1 タリバンの復権とアフガニスタン現政権の崩壊
今朝の報道によれば,アフガニスタンの首都カーブルにある大統領府をタリバンが占拠し,ガニー大統領は国外(隣国タジキスタンか?)に逃れたということである。タリバンの主要都市制圧が報じられてから1週間も経っていない。誠にあっという間の出来事であった。
かくして,アメリカに支えられて2002年6月以来,カルザイ,ガニー大統領と二代にわたって続いた現政権はあっけなく崩壊した。いったい,なんということか! 2001年10月7日に開始されたアメリカのブッシュ(ジュニア)大統領によるアフガニスタンの侵攻とはいったい何であったのか。全ては“振りだし”に戻ってしまったというのか!いや,“振りだし”に戻るのではない。歴史が“振りだし”に戻ることなどありようはずもない。これからとめどもない混迷と混乱が私達を待ち受けている。それはおそらく制御不能のものになりかねない。なぜなら,もうアメリカも私たちも“同じ手”を二度と使えないからだ。
2 全ては予測できたこと
昨年末このスサノオ通信を「淳think改題」として発行するにあたり,「淳think」時代のメルマガ2号分を載せている。その一つが「淳think 2003年4月2日号外」である。
そこで,私は,“アフガニスタンの侵攻は成功だった”とするブッシュ大統領の認識に疑問を表明し,
「実は,真相はまるで正反対でないか」
という疑問と疑念を表明した。そして,
「米国と国連が撤収すれば,カルザイ政権は一瞬のうちに崩壊するのではないかと多くの人々が恐れている。」
と指摘した。
果たして,私の予感は,またしても,不幸にして的中してしまった。
3 歴史の歩むべき方向を見出せない政治家をリーダーに持つ国民の不幸
アフガン侵攻にせよ,イラク開戦にせよ,ブッシュ大統領は,これを“テロとの闘い”としてその正当性を激しく主張した。アメリカ国民もまたこれを熱狂的に支持した。日本の小泉政権もこれを無条件に支持した。多くの評論家や知識人がこれを支持した。マスコミもそうだった。多くの国民もまたこれを積極的に容認した。イギリスのブレア労働党政権も真っ先にこれを支持した。
アフガン戦争にせよ,イラク戦争にせよ,問題はそこに“大義”があるかないかという問題ではなかった。最も大切なことは,この二つの戦争を仕掛ければ,世界がどうなるかという極めて単純な予測の問題だった。“因果の予測”ということである。ブッシュ大統領やブレア首相や小泉首相の望むところとは,まるで正反対の結果がもたらされること――世界中にテロが拡散し,「理性と対話」への信仰は薄れ,「暴力と力による支配」への抵抗感が鈍麻していくことは必然であった。それは“火を見るよりも明らかなこと”であった。

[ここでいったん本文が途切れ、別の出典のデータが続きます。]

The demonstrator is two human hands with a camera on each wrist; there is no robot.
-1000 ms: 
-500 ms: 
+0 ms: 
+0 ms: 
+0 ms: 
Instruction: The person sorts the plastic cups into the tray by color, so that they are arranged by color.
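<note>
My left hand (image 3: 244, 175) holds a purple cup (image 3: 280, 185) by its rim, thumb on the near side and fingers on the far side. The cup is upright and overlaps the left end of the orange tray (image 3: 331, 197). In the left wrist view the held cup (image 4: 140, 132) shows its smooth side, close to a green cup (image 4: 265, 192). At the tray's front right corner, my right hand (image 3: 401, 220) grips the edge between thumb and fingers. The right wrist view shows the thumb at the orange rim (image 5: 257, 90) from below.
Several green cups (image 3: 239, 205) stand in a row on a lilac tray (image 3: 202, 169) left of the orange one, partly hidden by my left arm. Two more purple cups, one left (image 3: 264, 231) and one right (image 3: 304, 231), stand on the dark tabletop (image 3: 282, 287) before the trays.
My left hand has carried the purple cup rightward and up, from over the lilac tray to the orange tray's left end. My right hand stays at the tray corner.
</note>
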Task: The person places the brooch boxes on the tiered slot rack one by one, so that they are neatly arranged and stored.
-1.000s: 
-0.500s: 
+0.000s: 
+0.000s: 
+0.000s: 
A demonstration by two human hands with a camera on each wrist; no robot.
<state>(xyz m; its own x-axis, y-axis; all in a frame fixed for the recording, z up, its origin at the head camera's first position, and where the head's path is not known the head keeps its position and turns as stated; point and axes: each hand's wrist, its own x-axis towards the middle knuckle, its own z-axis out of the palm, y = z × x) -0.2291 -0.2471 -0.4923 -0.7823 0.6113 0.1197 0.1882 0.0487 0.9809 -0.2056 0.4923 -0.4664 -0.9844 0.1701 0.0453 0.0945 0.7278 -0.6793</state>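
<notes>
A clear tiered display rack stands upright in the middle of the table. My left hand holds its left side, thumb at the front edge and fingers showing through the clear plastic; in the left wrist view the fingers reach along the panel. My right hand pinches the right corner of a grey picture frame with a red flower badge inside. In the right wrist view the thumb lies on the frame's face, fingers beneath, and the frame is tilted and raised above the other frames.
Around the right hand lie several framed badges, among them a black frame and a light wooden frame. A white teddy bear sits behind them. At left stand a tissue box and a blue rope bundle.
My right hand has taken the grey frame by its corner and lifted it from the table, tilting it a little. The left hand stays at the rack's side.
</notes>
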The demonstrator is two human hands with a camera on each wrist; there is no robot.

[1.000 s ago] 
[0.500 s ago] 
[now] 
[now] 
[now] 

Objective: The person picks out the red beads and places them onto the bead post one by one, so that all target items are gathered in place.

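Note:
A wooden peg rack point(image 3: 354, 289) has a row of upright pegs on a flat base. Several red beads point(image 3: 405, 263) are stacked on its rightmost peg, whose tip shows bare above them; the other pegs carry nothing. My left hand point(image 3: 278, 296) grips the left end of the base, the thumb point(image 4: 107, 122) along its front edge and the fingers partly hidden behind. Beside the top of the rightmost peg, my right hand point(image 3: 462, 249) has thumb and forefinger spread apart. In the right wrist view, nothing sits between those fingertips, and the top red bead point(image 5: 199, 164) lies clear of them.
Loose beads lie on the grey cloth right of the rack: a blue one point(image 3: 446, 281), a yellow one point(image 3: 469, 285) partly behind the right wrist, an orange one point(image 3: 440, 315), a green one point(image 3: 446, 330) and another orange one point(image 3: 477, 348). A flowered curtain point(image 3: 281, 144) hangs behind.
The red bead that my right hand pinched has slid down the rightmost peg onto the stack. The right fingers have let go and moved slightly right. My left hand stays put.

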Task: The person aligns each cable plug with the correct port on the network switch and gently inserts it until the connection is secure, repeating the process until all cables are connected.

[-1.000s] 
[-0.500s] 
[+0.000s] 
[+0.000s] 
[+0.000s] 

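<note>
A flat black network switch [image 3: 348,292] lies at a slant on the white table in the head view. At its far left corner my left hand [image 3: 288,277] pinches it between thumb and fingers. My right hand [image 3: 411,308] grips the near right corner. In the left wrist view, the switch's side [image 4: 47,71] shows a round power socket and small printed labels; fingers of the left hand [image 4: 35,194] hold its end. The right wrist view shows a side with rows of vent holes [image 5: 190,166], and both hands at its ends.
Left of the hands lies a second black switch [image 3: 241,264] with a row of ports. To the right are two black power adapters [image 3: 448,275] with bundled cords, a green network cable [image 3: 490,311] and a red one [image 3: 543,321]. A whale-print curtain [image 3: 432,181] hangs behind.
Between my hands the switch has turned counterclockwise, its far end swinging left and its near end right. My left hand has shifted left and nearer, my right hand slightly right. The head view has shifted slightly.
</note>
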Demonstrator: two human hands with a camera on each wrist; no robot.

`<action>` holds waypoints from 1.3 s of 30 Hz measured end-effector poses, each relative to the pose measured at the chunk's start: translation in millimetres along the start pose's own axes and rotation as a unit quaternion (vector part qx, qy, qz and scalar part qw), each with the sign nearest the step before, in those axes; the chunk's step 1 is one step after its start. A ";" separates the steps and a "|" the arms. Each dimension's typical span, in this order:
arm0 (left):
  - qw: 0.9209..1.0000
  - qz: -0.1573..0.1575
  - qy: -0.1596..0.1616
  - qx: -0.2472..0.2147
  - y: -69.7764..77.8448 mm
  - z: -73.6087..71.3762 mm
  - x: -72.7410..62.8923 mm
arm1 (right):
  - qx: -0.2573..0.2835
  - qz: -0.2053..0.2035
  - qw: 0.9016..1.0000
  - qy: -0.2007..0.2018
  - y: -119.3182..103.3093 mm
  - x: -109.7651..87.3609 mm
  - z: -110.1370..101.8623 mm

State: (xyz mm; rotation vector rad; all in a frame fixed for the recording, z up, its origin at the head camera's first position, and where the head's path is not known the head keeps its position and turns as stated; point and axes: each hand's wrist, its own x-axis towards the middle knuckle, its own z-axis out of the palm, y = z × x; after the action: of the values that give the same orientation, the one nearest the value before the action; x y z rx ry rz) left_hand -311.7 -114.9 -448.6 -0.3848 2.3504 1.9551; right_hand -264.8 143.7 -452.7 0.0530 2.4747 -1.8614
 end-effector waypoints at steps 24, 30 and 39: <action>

“正義”や“大義”の美名にまぎれて,「こうすればこうなる」という正しい因果の予測を誤ってはならない。それにしても,世界の政治リーダー達の多数がどうしてこんな分かり切ったことを見通せなかったのか。
イギリスでは,2009年7月に設置された「チルコット委員会」がIraq Inquiryという膨大なイラク戦争の総括報告書を発表した。アフガン戦争とイラク戦争の正しい総括なくして,世界の安全保障の未来を語ることはできない。
4 パキスタンの地政学的重要性
9.11のころ,私の妻はちょうど学校建設(MINEKO SCHOOL)のためパキスタン北部山岳地帯に滞在していた。
直後のニュースで9.11テロとアフガニスタンのアルカイダ,タリバンとの関係が取り沙汰されたのを聞いて,これは“やばい”と思った私はすぐに妻と連絡を取ろうとしたが全く繋がらなかった。ようやくにして妻が帰国する頃は,パキスタン国内からは全ての外国人が消えていたという。
パキスタンとアフガニスタンは,たんに隣国であるからというのみでなく。タリバンとの“微妙な”関係も含めて,今般のタリバンの全土制圧がパキスタン情勢にどのような影響をもたらすか,多大な疑念がある。私たちのMINEKO SCHOOLの訪問にも何らかの影響を及ぼすかもしれない。
世界の安全保障を考えるうえで,パキスタンは地政学的にもとても重要である。そのことをもっともよく知っているのが中国である。中国は古くからカラコルムハイウェイを建設し,ウィグル自治区からカラコルム山脈を越えて,更にインド洋に面するグワダル港(イラン国境に近い)に達するまで,その支配下におさめようとている。グワダルからは南西アジアのみならず,中東やアフリカまでがその先に見通せる。日本はとかくインド外交の重要性という言葉は口にするが,パキスタン外交の大切さについて触れる政治家はほとんどいない。果たしてそれでよいのだろうか。